I have some projects with opportunities for students to study, so I have summarized the state of my open projects below (as of Sept 2021).
This research area has consumed most of my interest in the past couple of years, through teaching, research, nonprofit, and industrial work.
Aerospace Engineering: Deep learning for computer vision and in-orbit satellite component detection to support in-orbit servicing and space debris-capture missions.
We have implemented state-of-the-art object detection algorithms to automatically classify and localize objects like solar panels, antennas, cubesats, and satellite bodies and run tests in Florida Tech's ORION Research Lab.
Currently, we are tuning the models, developing best practices to deploy models on heavily limited computational resources characteristic of what can be implemented on small chaser satellites.
[Slides from a recent research presentation]
[Project supported by the U.S. Space Force and Air Force Research Lab.]
T. Mahendrakar, R. T. White, and M. Wilde (2021). Real-time satellite component recognition YOLO V5. 35th Annual Small Satellite Conference.
T. Mahendrakar, J. Cutler, N. Fischer, A. Rivkin, A. Ekblad, K. Watkins, R. T. White, M. Wilde, B. Kish, and I. Silver (2021). Use of artificial intelligence for feature recognition and flightpath planning around non-cooperative resident space objects. AIAA ASCEND 2021.

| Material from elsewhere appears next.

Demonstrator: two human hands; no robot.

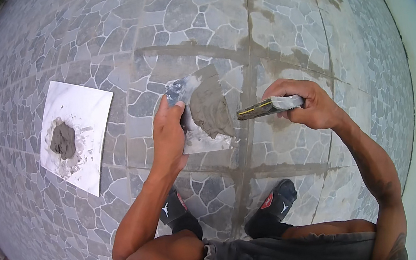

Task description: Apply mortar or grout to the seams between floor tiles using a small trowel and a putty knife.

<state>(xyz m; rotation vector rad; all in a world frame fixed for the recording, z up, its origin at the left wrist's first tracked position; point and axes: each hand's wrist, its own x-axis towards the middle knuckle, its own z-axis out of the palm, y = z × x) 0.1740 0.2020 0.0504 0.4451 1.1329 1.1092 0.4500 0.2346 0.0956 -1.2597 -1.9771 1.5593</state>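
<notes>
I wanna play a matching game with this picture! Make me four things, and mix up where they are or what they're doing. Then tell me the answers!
Things:
1. white board
2. grey lump
3. left hand
4. right hand

Places and doings:
A. gripping a tool with a yellow line
B. sitting on top of the white board
C. on the patterned floor, left of both hands
D. holding a plate smeared with grey paste

Right pairs: 1-C, 2-B, 3-D, 4-A
</notes>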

T. Mahendrakar, R. T. White, M. Wilde, A. Ekblad, N. Fischer, B. Kish, and I. Silver (2022). Performance study of YOLOv5 and Faster R-CNN for autonomous navigation around non-cooperative targets, accepted at IEEE AeroConf 2022.
Novel Object Tracking Approach: To support the satellite project and beyond, we are developing novel object tracking algorithm that can run on edge hardware.
Glaciology: Another group is developing an approach to track the evolution of glaciers over time using time-series satellite imagery. After testing on some manually-gathered data, we are currently developing a data pipeline to construct large datasets of images along with various variables associated with each glacier at each time. Later, we plan to use image segmentation algorithms to outline the glaciers.
[Related work supported by the National Science Foundation in the SMAG REU Program]
[Current satellite data access provided by the European Space Agency]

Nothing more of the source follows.